Friday, March 10, 2017
I’ve been wondering lately how we ever got to a point where our public servants serve themselves and still get people to vote for them. But then I remembered history.
The Native Americans didn’t get slaughtered overnight, you know—there was over a century of people giving lip service to humanitarian relations with the Natives, while others argued for White Supremacy, or Christianity uber alles, or whatever other rationale presented itself—or they simply snuck out at night and ambushed innocent Natives, without bothering with excuses.
Likewise, slavery was debated and fought over, long before the Civil War. And, as with the Native American genocide, good Americans sat around their breakfast tables, saying, ‘tsk, tsk, it sure is a conundrum’—and went out and voted for public servants that wanted to rid the land of Indians, or keep our Africans safely in chains.
So our entire history is one of good people, sitting around and discussing politics like a spectator sport instead of a battle between good and evil. Yet a battle between good and evil it has always been—and continues to be in the present. We vote our fears more than our beliefs. We are more easily frightened than inspired. And, sadly, we get the government we deserve.
Our present government is on the ironically-tragic side of being a joke. But we elected them. We even heard them say incredibly disqualifying things, then voted for them. They go on TV every day and embarrass themselves trying to call a pimple a beauty mark, or call a lie an alternative truth—and we support these con artists.
Yesterday, a profoundly stupid man named Scott Pruitt, recently appointed head of the EPA, remarked that he didn’t believe in chemistry, optics, or physics in general—more specifically, he questioned the greenhouse effect of CO2 in the atmosphere—an unquestionable fact. He was appointed to head the EPA because he could be counted on to either be this stupid, or pretend to be this stupid—and, in that context, he’s doing a bang-up job.
Americans have gotten into the bad habit of questioning the veracity of things they don’t like—and politicians, seeing this as a new tool, are leading the charge. Had they had the advantage of being raised by my father, they would be more familiar with the motto of normal people who don’t like an unpleasant fact: “Tough tomatoes”.
And so I offer this sentiment to all you fat bastards who don’t like the fact that the way you stay filthy rich is by destroying our society, our environment, and given sufficient time, even yourselves—you stupid brats. Tough tomatoes. Stop yer crying (and lying and pollution) and let’s all move on to a future where the inconveniences of science and truth are dealt with, rather than squirmed around.

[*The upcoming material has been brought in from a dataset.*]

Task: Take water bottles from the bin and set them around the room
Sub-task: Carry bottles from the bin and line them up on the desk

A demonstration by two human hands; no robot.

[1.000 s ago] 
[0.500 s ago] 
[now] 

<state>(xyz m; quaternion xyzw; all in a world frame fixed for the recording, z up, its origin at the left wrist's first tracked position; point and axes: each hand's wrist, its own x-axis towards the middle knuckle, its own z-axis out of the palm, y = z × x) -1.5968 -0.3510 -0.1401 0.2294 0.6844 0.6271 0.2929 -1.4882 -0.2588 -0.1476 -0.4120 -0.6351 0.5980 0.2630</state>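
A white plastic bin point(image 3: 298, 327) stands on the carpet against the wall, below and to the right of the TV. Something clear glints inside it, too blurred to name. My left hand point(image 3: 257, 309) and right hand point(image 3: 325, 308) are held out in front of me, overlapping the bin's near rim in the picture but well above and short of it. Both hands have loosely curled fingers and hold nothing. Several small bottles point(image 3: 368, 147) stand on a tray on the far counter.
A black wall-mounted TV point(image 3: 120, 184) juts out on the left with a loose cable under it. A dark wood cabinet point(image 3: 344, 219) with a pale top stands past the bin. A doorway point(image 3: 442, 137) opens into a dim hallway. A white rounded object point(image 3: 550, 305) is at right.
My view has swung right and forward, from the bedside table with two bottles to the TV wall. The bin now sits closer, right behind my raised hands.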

How childish is it for Paul Ryan to respond to a question about what’s not in the TrumpCare bill by saying, “Read the bill”—when he knows that there’s nothing in the bill to answer the question either? That evil rascal needs a foot up his ass. But that’s the trouble—we voted for these criminals—and now that they are safely in office, they get to tell us, ‘tough tomatoes’—not because they’re right, but just because they can.
If any American ever votes for a Republican, ever again, it will be proof positive that we are all idiots and deserve to be inveigled by these fuckers for however long this country can last, without real leadership.